Tropical Storm Humberto is still expected to become a hurricane as it moves away from the United States today but the good news is the tropical storm warning has been lifted for the Bahamas left with catastrophic damage from Hurricane Dorian.
Forecasters at the National Hurricane Center (NHC) say the new storm is expected to become a hurricane by Sunday night.The NHC predicts the storm will take a sharp turn northeast away from coastal Florida this weekend.The ‘not so good’ news is based on its current track, Bermuda is in Humberto’s path, although forecasters say we’re still five days out and there could be minimal impacts on the island.

According to the Bermuda Weather Service: “A trough linked to Tropical Storm Humberto will shift towards Bermuda on Tuesday and Wednesday, producing rainy periods with possible thunderstorms.

“The latest Humberto forecast advisory intensifies the system as it moves in close proximity to the island mid-week.”

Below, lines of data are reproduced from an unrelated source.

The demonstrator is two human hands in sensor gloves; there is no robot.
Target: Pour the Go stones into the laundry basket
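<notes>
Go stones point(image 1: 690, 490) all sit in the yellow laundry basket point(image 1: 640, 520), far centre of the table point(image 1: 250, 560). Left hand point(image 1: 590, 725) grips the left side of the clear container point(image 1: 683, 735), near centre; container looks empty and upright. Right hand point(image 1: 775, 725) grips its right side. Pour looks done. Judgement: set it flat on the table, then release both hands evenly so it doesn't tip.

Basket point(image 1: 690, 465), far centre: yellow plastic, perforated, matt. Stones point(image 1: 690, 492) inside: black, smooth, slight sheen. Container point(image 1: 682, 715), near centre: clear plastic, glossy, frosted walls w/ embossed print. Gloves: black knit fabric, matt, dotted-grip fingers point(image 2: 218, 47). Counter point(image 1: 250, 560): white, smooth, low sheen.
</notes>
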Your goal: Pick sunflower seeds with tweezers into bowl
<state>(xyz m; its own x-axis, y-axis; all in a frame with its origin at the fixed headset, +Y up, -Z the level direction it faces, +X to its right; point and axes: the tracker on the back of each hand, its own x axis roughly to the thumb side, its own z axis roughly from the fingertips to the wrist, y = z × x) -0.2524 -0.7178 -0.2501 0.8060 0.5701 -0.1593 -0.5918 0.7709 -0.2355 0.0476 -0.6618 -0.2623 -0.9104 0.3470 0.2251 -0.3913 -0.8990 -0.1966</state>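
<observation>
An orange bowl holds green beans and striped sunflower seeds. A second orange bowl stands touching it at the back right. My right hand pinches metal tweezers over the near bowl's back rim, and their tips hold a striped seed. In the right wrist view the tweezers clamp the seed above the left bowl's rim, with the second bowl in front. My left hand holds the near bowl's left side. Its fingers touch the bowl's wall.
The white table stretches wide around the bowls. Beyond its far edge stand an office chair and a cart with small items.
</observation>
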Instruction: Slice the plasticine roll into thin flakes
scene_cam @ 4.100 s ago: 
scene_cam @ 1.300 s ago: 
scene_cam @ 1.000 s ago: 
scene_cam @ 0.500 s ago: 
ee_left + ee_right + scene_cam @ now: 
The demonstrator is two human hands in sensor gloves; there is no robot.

As of 11pm Saturday, Humberto was located some 85 miles north of Great Abaco Island and 115 miles northeast of Freeport, Grand Bahama Island, with maximum sustained winds of 60 mph, moving north-northwest at about 6 mph.
Meanwhile, UN Secretary General António Guterres, who toured the devastation from Dorian on Abaco Island, said he was “horrified” at what he saw.
He told CBS News: “I’ve never seen such a level of systematic devastation. Hurricane Dorian has been classified as Category Five. I think it’s category hell.”
The UN is coordinating relief efforts with the Bahamian government.
“A group organized by retired Navy Seals and the conservation group Sea Shepherd has been loading up supplies to send to remote islands that may be impacted by the approaching storm.
“When CBS News caught up with them, the group had four tons of essentials — food, water and generators — it had loaded onto a ship,” the report said.Devastated by Hurricane Dorian, entire neighborhoods were flattened, homes shredded, shipping containers and boats hurled inland. Some airports were submerged, while terminals were covered in debris.

Forecasters say if current projections hold, the storm “would not actually make landfall anywhere in the US, but would instead track north, parallel to the Florida/Georgia coast, before making a hard right turn out to sea”.